Tidak semua orang di dunia ini ingin menjadi PNS, banyak anak muda yang lebih menginginkan karir yang dinamis, dengan dinamika yang lebih menantang, yang tidak mengkerdilkan kreatifitasnya. Atau bahkan tidak ingin terkekang oleh sesuatupun seperti menjadi orang kantoran.

"Udah enak-enak kerja di situ, gaji 20 juta, malah resign. Bodoh namanya"
Padahal dia berencana untuk berwirausaha, dengan modal dari tabungannya yang sudah cukup. Dia sudah punya rencana hidup yang diperhitungkan dengan matang. Dan dia bukan orang bodoh.
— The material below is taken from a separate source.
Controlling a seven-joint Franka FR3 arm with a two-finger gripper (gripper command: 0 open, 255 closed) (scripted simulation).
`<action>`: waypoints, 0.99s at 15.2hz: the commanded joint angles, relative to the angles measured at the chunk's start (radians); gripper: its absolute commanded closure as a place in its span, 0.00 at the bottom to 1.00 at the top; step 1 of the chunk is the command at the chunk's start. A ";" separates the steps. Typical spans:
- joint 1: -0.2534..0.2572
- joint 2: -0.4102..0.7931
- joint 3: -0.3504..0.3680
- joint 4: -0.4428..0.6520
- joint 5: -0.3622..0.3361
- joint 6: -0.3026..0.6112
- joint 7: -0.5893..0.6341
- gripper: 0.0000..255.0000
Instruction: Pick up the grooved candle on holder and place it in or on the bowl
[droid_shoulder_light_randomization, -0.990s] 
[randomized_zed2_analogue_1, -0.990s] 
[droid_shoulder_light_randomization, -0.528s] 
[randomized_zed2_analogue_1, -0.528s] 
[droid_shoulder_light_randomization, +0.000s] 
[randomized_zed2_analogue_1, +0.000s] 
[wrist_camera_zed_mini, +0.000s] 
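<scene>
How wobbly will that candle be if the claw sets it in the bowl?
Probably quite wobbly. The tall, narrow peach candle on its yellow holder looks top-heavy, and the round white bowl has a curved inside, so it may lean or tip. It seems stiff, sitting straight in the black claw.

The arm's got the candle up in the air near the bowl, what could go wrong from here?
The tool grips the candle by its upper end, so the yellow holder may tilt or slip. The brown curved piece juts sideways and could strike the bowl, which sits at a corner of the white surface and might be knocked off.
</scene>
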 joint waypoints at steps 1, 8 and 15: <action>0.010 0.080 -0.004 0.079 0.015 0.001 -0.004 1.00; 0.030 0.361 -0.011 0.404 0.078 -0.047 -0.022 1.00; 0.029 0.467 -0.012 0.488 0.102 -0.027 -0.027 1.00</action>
"Ngapain beli rumah jauh di sana, mbok ya nyari yang deket-deket sini aja"
Kemampuan finansial untuk membeli rumah setiap orang berbeda-beda, mungkin memang dia menginginkan rumah yang dekat dengan tempat bekerja, atau dengan dengan keluarga induk, tapi apa daya kemampuan finansialnya tidak memenuhi. Atau mungkin memang dia menginginkan rumah yang jauh dari hiruk pikuknya kota. Hanya yang memutuskan yang tahu.

Kita sering kali membandingkan semua hal dengan sudut pandang kita sendiri. Banyak yang asal bertanya atau berkomentar tanpa mengetahui alasan dibalik semua keputusan yang mereka ambil. Hanya karena kita merasakan bahagianya punya anak, bukan berarti kita bisa menilai mereka yang tidak punya anak hidupnya menderita.

Atau hanya karena kita merasa bahagia karena sudah menikah, bukan berarti kita bisa menilai mereka yang belum menikah hidupnya sengsara, atau nggak laku.

This is our society, banyak orang menggunakan standartnya untuk mengukur kebahagiaan hidup orang lain. Apa yang di luar ukuran kebahagiaanya, pastilah orang lain itu dianggap menderita dan perlu dikasihani. Begitu pula dengan keputusan hidup, jika seseorang membuat keputusan hidup yang berbeda dengan yang dia ambil, pastilah dianggap bodoh atau aneh.

Kita kadang terlalu sibuk untuk menilai dan mendikte orang lain untuk berbahagia menurut cara kita.
Padahal yang menjalani hidup ya orang lain, cara mereka bahagia hanya mereka yang tahu. Selama tidak melanggar hukum dan merugikan orang banyak mengapa kita harus mengasihaninya. Padahal sendiri tidak tahu akhir dari kehidupan kita sendiri. Bisa jadi di akhir hayat malah hidup kita jauh dari ketenteraman, karena kita selalu menghakimi dan menilai orang lain agar sama dengan ukuran kita.